Modernizing Risk Adjustment in Health Care: A Position Paper of the American College of Physicians.
Journal:
Annals of internal medicine
Published Date:
Jul 1, 2025
Abstract
Risk adjustment is a critical component of health care reimbursement aimed at ensuring fair compensation on the basis of the characteristics of patients receiving care. Optimizing risk adjustment is not just a matter of improving efficiency or predictive accuracy; it is a crucial step toward achieving health equity by ensuring that resources are directed toward patients who need them most and reducing incentives to exclude or neglect high-risk patients.
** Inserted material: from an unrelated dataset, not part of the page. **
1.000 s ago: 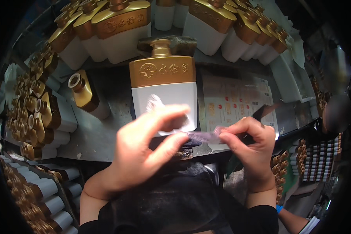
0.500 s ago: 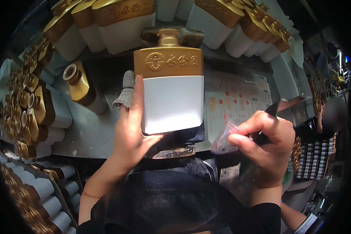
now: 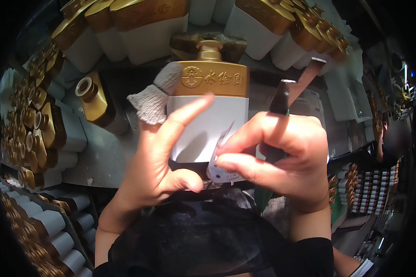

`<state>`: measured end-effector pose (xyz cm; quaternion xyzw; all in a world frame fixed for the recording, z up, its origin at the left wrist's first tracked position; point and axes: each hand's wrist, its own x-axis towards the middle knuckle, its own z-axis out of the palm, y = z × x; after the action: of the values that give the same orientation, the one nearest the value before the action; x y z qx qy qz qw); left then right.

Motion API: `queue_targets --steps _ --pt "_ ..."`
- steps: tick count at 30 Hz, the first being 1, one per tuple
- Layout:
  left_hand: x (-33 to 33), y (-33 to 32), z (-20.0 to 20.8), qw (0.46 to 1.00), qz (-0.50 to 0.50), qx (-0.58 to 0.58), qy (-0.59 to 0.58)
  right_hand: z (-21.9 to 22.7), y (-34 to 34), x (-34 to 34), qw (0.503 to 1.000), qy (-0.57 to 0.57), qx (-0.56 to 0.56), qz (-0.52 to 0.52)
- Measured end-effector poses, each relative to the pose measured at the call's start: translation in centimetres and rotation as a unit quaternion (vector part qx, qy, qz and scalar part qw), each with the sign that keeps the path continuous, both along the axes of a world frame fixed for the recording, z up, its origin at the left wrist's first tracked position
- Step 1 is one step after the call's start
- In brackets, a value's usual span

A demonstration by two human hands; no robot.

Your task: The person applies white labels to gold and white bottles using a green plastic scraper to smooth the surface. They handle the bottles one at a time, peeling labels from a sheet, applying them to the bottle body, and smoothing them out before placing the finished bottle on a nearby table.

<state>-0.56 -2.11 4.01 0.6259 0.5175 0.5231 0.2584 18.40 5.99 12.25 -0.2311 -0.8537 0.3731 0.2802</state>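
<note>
A flat bottle (image 3: pixel 185 127) with a gold shoulder and neck and a white body stands facing me at the middle of the bench. My left hand (image 3: pixel 155 159) is open in front of its left side, thumb and forefinger spread. A grey knitted finger cover (image 3: pixel 152 94) on that hand overlaps the bottle's left edge; I cannot tell if it touches. Between thumb and forefinger, my right hand (image 3: pixel 284 159) pinches a small see-through printed film (image 3: pixel 221 171) before the bottle's lower right. A flat metal tool with two ends (image 3: pixel 302 78) sticks up from behind the right hand's fingers.
Another gold-and-white bottle (image 3: pixel 97 104) stands to the left. Rows of similar bottles (image 3: pixel 148 32) line the back, with more at both sides. Behind my right hand lies a pale printed sheet (image 3: pixel 312 104). Stacked bottles (image 3: pixel 55 231) fill the lower left.
My left hand has let go of the bottle and opened. The bottle sits slightly lower and further right. My right hand has brought the film leftward, close to the bottle's front.
</note>
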Motion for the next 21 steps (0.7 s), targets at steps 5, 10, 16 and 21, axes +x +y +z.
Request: queue_targets --steps 5,10,16,21 --pt "-0.3 -0.1 1.0 0.988 0.008 -0.026 -0.151 -0.8 0.5 2.0 0.971 0.009 -0.207 -0.122" --pt "-2.0 -1.0 -2.9 0.972 0.17 0.023 -0.161 -0.6 8.3 11.9 0.947 -0.11 0.026 -0.301" --pt "-2.7 1.5 -4.5 0.964 0.239 0.02 -0.112 3.0 24.2 38.3 0.82 -0.178 0.1 -0.535" --pt "-2.7 2.7 -2.0 0.939 0.342 -0.019 -0.021 -4.3 34.1 49.8 0.664 -0.279 0.106 -0.685"
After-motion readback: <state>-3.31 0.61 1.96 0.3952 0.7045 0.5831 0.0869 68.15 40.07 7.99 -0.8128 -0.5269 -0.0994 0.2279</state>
The authors reviewed available publications from PubMed and Google Scholar published between 2000 and 2025, as well as relevant news articles, policy documents, websites, and other sources related to risk adjustment and application areas. This process yielded 8 recommendations related to standardizing risk adjustment methods, promoting data interoperability, implementing strategies to enable more accurate and continuous reflections of patients' health status, integrating valid and reliable metrics into regular evaluation and feedback mechanisms, limiting "gaming" opportunities and incentives, creating valid ways to measure costs of caring for patients who are experiencing health care disparities and inequities and/or are disproportionately affected by social drivers of health, evaluating and leveraging advanced analytics and machine learning when able to improve risk adjustment models, and promoting research and implementation methods that combine elements of both prospective and concurrent risk adjustment. Implementation of these risk adjustment recommendations has broad implications for various entities in the health care ecosystem.